What you should do: Return the listing below exactly. Leave its pictures out.

══════

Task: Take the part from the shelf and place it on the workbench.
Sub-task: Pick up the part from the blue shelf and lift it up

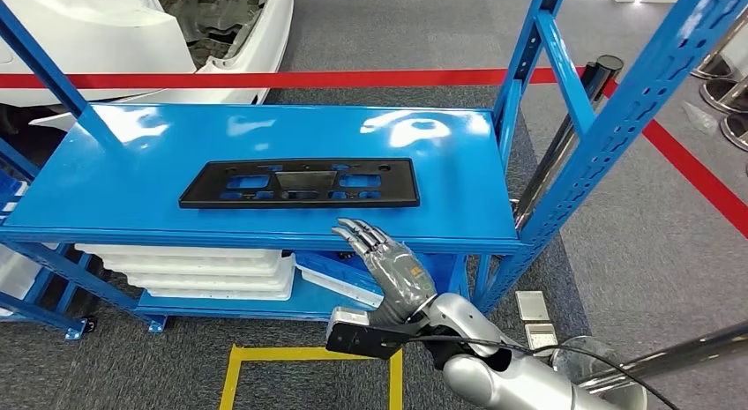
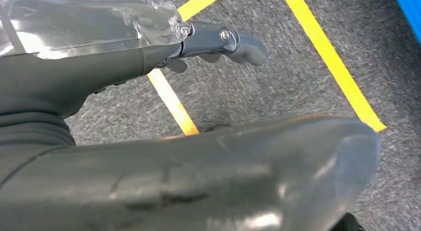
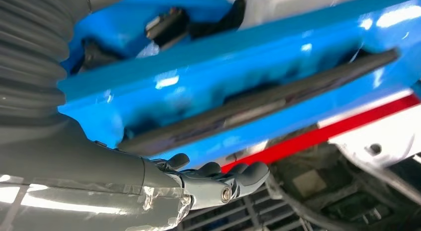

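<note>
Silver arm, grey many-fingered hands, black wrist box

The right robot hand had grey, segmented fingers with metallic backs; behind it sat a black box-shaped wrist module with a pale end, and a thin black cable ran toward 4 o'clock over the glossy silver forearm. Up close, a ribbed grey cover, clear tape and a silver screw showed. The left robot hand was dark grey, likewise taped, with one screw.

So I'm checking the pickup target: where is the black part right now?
In the head view, the black part lies flat on the blue shelf, mid-shelf, just beyond the right hand raised at the shelf's front edge.
</note>
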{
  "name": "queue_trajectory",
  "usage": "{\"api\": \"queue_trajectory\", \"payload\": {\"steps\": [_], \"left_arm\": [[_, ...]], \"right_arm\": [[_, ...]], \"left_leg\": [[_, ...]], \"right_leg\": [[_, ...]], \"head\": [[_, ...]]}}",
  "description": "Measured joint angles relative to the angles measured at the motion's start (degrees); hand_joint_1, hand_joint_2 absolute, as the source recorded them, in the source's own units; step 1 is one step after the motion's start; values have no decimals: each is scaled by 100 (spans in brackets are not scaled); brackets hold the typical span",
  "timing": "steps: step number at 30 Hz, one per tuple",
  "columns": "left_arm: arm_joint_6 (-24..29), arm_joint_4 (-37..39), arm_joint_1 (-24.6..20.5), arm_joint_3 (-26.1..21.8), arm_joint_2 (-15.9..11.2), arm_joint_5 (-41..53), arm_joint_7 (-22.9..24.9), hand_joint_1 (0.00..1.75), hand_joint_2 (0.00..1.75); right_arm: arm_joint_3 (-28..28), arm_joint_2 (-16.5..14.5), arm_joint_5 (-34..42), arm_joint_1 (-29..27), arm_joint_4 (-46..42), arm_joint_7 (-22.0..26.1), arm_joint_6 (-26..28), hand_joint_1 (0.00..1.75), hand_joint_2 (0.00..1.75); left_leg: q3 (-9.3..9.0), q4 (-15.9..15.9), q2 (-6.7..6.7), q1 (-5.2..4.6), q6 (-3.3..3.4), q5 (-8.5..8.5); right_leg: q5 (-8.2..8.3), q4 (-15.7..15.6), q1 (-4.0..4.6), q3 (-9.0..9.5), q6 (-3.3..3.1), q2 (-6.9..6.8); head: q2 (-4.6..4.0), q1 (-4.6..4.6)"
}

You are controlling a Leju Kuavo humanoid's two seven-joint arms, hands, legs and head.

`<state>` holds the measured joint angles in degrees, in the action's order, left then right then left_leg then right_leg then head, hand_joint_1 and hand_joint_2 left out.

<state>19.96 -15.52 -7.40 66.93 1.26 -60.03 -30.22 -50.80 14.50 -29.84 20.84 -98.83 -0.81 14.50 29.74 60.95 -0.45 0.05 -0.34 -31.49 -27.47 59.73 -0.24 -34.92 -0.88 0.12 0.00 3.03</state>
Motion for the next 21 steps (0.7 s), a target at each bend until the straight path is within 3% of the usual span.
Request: {"api": "queue_trajectory", "payload": {"steps": [2, 4, 5, 6, 7, 9, 11, 13, 16, 17, 19, 20, 21], "left_arm": [[12, -3, -20, 0, 0, 7, 2, 0, 0], [15, -4, -34, 0, 1, 11, 3, 0, 0], [15, -5, -32, 0, 1, 13, 5, 0, 0], [15, -5, -28, 0, 1, 15, 8, 0, 0], [15, -6, -26, 0, 0, 17, 12, 0, 0], [15, -7, -25, 0, -1, 20, 20, 0, 0], [15, -7, -35, 1, 0, 21, 25, 0, 0], [15, -9, -38, 2, 1, 28, 30, 0, 0], [15, -16, -48, 2, 3, 52, 31, 0, 0], [16, -19, -59, 1, 4, 58, 32, 0, 0], [18, -20, -77, 0, 6, 66, 37, 0, 0], [19, -20, -80, 0, 7, 69, 39, 0, 0], [19, -21, -80, 0, 8, 70, 40, 0, 0]], "right_arm": [[7, 21, -63, 51, -32, -49, 11, 0, 175], [9, 33, -117, 74, -51, -88, 16, 0, 175], [9, 43, -146, 76, -55, -109, 17, 0, 175], [9, 55, -178, 75, -56, -132, 17, 0, 175], [9, 67, -213, 74, -57, -154, 17, 0, 175], [10, 86, -280, 75, -59, -195, 16, 0, 175], [13, 104, -334, 81, -60, -227, 7, 0, 175], [16, 121, -382, 86, -60, -256, -8, 0, 175], [27, 155, -460, 102, -61, -307, -37, 0, 175], [31, 169, -496, 108, -62, -342, -61, 0, 175], [33, 201, -561, 109, -60, -416, -124, 0, 175], [33, 217, -582, 103, -58, -443, -151, 0, 175], [33, 233, -594, 97, -56, -458, -167, 0, 175]], "left_leg": [[181, 404, 6, 16, -57, -180], [587, 1050, 8, 53, -122, -448], [776, 1288, 9, 74, -149, -511], [887, 1355, 10, 93, -170, -462], [904, 1228, 11, 110, -184, -295], [730, 557, 12, 134, -204, 234], [620, 33, 28, 112, -180, 432], [627, -51, 38, 81, -95, 385], [553, -86, 38, 108, 27, 423], [522, -106, 40, 113, 62, 414], [474, -114, 41, 95, 125, 371], [450, -114, 36, 82, 146, 347], [419, -114, 29, 69, 160, 321]], "right_leg": [[-19, -65, -34, 119, -41, -10], [-63, -79, -38, 173, -70, -14], [-91, -78, -41, 197, -73, -12], [-121, -77, -47, 229, -66, -5], [-155, -75, -56, 270, -52, 2], [-233, -74, -79, 373, 0, 11], [-297, -59, -82, 422, 70, 12], [-351, -57, -67, 437, 146, 11], [-502, 80, -67, 423, 234, 7], [-618, 315, -72, 312, 252, 6], [-890, 1061, -70, -109, 268, 4], [-958, 1392, -68, -330, 269, 4], [-921, 1557, -67, -478, 262, 4]], "head": [[0, -59], [0, -138], [0, -160], [0, -174], [0, -186], [0, -214], [0, -269], [0, -292], [0, -251], [0, -226], [0, -156], [0, -123], [0, -92]]}}
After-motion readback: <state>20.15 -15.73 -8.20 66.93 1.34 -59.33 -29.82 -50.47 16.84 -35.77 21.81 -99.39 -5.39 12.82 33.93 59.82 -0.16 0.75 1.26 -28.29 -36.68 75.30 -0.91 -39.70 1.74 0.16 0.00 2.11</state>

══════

The completed task:
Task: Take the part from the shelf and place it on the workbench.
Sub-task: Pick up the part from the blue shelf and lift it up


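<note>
Silver arm, grey many-fingered hands, black wrist box

The right robot hand had grey, segmented fingers with metallic backs; behind it sat a black box-shaped wrist module with a pale end, and a thin black cable ran toward 4 o'clock over the glossy silver forearm. Up close, a ribbed grey cover, clear tape and a silver screw showed. The left robot hand was dark grey, likewise taped, with one screw.

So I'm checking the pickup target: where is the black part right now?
In the head view, the black part lies flat on the blue shelf, mid-shelf, just beyond the right hand raised at the shelf's front edge.
</note>
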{
  "name": "queue_trajectory",
  "usage": "{\"api\": \"queue_trajectory\", \"payload\": {\"steps\": [_], \"left_arm\": [[_, ...]], \"right_arm\": [[_, ...]], \"left_leg\": [[_, ...]], \"right_leg\": [[_, ...]], \"head\": [[_, ...]]}}",
  "description": "Measured joint angles relative to the angles measured at the motion's start (degrees); hand_joint_1, hand_joint_2 absolute, as the source recorded them, in the source's own units; step 1 is one step after the motion's start; values have no decimals: each is scaled by 100 (spans in brackets are not scaled); brackets hold the typical span",
  "timing": "steps: step number at 30 Hz, one per tuple",
  "columns": "left_arm: arm_joint_6 (-24..29), arm_joint_4 (-37..39), arm_joint_1 (-24.6..20.5), arm_joint_3 (-26.1..21.8), arm_joint_2 (-15.9..11.2), arm_joint_5 (-41..53), arm_joint_7 (-22.9..24.9), hand_joint_1 (0.00..1.75), hand_joint_2 (0.00..1.75); right_arm: arm_joint_3 (-28..28), arm_joint_2 (-16.5..14.5), arm_joint_5 (-34..42), arm_joint_1 (-29..27), arm_joint_4 (-46..42), arm_joint_7 (-22.0..26.1), arm_joint_6 (-26..28), hand_joint_1 (0.00..1.75), hand_joint_2 (0.00..1.75); left_leg: q3 (-9.3..9.0), q4 (-15.9..15.9), q2 (-6.7..6.7), q1 (-5.2..4.6), q6 (-3.3..3.4), q5 (-8.5..8.5); right_leg: q5 (-8.2..8.3), q4 (-15.7..15.6), q1 (-4.0..4.6), q3 (-9.0..9.5), q6 (-3.3..3.1), q2 (-6.9..6.8); head: q2 (-4.6..4.0), q1 (-4.6..4.6)"
}

You are controlling a Leju Kuavo humanoid's two seven-joint arms, hands, legs and head.

`<state>` holds the measured joint angles in degrees, in the action's order, left then right then left_leg then right_leg then head, hand_joint_1 and hand_joint_2 left out.

<state>19.96 -15.52 -7.40 66.93 1.26 -60.03 -30.22 -50.80 14.50 -29.84 20.84 -98.83 -0.81 14.50 29.74 60.95 -0.45 0.05 -0.34 -31.49 -27.47 59.73 -0.24 -34.92 -0.88 0.12 0.00 3.03</state>
Motion for the next 21 steps (0.7 s), a target at each bend until the straight path is within 3% of the usual span.
Request: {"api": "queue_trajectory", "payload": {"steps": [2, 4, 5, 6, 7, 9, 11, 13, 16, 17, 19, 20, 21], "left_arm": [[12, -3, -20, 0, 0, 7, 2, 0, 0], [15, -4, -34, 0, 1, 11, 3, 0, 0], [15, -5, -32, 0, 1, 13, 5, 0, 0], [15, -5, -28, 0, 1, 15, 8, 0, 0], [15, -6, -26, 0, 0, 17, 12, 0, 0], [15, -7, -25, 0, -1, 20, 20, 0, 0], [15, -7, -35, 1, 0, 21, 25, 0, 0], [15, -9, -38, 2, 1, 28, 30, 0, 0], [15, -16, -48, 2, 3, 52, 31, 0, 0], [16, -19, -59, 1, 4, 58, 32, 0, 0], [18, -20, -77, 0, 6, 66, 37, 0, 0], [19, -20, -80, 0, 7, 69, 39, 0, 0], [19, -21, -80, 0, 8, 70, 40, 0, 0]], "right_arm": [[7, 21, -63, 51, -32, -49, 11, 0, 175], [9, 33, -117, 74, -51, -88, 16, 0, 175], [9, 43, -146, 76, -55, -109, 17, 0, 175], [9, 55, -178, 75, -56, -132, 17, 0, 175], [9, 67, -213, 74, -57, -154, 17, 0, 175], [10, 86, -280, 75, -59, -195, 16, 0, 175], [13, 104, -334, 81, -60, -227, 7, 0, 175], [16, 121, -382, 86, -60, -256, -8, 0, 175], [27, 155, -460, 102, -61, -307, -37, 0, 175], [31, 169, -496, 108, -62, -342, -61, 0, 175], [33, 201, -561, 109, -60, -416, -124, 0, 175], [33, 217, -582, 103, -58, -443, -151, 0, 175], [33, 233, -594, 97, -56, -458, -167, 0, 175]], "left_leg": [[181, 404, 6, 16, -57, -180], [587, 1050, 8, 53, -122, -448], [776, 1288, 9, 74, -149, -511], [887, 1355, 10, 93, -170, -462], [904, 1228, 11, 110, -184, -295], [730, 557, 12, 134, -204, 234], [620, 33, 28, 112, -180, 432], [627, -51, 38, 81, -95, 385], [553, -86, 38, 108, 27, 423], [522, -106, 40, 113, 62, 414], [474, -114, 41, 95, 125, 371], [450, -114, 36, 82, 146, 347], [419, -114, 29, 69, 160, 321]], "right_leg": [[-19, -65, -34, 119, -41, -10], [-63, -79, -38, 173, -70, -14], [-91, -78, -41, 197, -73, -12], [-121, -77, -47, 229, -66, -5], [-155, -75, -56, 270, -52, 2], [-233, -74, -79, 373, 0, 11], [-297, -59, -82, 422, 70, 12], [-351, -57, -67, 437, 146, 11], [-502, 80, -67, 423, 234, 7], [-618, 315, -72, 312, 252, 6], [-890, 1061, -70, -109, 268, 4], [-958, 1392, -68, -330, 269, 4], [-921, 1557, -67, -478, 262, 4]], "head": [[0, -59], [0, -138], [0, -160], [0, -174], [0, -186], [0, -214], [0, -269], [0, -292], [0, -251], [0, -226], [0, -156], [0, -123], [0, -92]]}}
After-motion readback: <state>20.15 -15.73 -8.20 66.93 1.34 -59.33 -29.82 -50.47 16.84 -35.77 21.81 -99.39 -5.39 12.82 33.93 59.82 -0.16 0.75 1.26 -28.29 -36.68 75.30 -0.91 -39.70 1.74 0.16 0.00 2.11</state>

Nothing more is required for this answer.